§ **Work order**
Search the material for the word "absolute" and copy each line that holds it.

───── Extracted records ─────

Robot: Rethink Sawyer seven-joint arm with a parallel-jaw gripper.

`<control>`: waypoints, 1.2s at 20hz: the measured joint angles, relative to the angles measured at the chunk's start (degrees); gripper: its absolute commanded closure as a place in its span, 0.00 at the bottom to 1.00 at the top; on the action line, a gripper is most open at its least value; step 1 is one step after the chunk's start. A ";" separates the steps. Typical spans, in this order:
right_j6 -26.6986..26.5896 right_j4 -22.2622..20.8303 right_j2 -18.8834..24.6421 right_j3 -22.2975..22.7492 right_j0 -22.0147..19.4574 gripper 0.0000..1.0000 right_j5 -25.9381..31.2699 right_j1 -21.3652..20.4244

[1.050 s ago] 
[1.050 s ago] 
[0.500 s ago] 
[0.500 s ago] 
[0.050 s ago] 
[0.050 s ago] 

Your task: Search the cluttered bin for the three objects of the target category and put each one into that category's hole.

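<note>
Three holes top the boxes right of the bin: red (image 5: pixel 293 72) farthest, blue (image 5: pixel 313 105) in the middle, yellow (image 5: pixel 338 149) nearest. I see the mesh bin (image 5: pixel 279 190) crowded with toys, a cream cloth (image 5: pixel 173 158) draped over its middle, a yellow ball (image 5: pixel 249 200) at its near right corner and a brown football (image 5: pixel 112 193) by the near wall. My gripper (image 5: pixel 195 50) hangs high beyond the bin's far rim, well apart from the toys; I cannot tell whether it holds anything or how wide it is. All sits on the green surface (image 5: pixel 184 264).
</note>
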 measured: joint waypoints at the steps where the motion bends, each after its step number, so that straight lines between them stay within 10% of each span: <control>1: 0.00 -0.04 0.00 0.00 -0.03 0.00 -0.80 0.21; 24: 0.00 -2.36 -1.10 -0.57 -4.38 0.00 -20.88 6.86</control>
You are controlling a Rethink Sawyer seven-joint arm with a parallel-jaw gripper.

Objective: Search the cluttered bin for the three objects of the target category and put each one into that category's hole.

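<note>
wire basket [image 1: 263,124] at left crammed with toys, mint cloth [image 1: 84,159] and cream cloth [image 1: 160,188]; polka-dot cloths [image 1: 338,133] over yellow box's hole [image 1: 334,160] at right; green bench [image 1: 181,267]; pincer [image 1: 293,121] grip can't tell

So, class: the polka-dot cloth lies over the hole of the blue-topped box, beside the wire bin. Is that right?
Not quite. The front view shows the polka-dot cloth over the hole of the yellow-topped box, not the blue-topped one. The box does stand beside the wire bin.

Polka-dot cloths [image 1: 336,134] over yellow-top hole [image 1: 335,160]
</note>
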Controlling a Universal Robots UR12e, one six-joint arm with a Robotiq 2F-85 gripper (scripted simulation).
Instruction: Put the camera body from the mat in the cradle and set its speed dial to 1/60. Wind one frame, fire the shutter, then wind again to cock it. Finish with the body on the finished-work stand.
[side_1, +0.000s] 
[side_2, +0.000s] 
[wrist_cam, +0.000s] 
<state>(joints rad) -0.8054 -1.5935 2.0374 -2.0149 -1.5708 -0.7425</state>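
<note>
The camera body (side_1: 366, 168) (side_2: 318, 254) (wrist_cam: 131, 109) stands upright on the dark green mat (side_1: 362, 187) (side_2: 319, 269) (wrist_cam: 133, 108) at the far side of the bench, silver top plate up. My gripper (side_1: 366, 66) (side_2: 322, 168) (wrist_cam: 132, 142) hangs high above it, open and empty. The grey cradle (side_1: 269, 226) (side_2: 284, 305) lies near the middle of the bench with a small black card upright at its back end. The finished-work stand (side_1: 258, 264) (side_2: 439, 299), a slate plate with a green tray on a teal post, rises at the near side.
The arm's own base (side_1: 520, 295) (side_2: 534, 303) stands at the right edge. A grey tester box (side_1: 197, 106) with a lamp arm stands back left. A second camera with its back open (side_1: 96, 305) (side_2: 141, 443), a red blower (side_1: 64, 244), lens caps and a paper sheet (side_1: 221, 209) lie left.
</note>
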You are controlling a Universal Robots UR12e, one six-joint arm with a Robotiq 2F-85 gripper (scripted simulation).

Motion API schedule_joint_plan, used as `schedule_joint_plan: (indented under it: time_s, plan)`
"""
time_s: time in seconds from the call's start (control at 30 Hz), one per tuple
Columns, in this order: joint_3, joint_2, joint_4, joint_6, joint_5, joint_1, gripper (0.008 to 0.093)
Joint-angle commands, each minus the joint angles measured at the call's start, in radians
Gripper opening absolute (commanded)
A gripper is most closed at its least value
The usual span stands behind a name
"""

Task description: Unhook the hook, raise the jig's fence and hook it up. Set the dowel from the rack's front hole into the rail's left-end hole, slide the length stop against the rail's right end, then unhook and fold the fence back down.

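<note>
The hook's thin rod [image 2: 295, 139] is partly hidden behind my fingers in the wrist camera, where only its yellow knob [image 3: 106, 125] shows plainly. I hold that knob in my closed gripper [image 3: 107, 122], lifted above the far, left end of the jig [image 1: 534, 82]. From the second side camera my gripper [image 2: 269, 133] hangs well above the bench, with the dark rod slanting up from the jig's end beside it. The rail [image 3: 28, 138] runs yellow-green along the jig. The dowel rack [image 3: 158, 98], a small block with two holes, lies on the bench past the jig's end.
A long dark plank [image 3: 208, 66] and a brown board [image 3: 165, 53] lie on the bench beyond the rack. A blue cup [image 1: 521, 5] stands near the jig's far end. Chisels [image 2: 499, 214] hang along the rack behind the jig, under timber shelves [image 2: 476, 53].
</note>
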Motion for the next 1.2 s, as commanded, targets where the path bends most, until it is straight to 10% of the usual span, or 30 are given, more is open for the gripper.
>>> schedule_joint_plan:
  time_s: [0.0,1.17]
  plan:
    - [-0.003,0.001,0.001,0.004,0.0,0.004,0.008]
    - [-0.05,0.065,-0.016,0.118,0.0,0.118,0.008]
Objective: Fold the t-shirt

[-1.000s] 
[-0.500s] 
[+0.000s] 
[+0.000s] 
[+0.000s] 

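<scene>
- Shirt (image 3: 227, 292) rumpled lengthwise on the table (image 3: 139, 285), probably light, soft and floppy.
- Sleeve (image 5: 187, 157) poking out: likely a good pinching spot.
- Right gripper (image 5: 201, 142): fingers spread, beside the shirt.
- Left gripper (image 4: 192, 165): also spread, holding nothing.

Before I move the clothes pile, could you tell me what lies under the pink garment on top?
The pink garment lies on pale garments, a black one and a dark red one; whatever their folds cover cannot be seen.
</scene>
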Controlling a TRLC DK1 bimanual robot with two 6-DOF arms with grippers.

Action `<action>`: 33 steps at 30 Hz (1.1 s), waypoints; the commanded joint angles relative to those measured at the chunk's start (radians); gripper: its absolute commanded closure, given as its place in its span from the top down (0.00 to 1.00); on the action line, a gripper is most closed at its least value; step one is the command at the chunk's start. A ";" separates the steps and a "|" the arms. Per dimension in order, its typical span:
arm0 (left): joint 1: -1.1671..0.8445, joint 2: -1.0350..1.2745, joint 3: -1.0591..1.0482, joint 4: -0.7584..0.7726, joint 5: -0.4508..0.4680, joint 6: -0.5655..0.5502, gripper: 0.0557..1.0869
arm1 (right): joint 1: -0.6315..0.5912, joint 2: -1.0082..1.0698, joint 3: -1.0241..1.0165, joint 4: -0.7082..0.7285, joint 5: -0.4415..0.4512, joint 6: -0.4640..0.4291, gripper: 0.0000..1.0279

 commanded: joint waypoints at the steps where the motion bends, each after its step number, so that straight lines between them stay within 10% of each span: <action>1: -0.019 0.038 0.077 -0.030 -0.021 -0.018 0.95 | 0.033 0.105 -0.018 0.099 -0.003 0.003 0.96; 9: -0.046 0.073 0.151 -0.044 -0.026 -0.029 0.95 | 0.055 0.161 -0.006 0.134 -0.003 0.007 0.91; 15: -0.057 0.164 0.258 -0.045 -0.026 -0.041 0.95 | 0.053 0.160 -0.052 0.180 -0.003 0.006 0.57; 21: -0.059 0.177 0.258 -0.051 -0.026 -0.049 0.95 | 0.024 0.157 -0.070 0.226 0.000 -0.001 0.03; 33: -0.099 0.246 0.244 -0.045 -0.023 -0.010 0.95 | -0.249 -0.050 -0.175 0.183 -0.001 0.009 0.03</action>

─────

§ **Solution**
`<control>`: waypoints, 1.2s at 20hz: the measured joint angles, relative to the angles measured at the chunk's start (degrees); gripper: its absolute commanded closure as a place in its span, 0.00 at the bottom to 1.00 at the top; on the action line, a gripper is most open at its least value; step 1 is one step after the chunk's start. A ";" separates the steps. Typical spans, in this order:
Gripper opening absolute (commanded)
Action `<action>`: 33 steps at 30 Hz (1.1 s), waypoints; the commanded joint angles relative to those measured at the chunk's start (radians); gripper: its absolute commanded closure, given as its place in its span from the top down (0.00 to 1.00); on the action line, a gripper is most closed at its least value; step one is the command at the chunk's start. A ";" separates the steps and a "|" the arms. Per dimension in order, its typical span:

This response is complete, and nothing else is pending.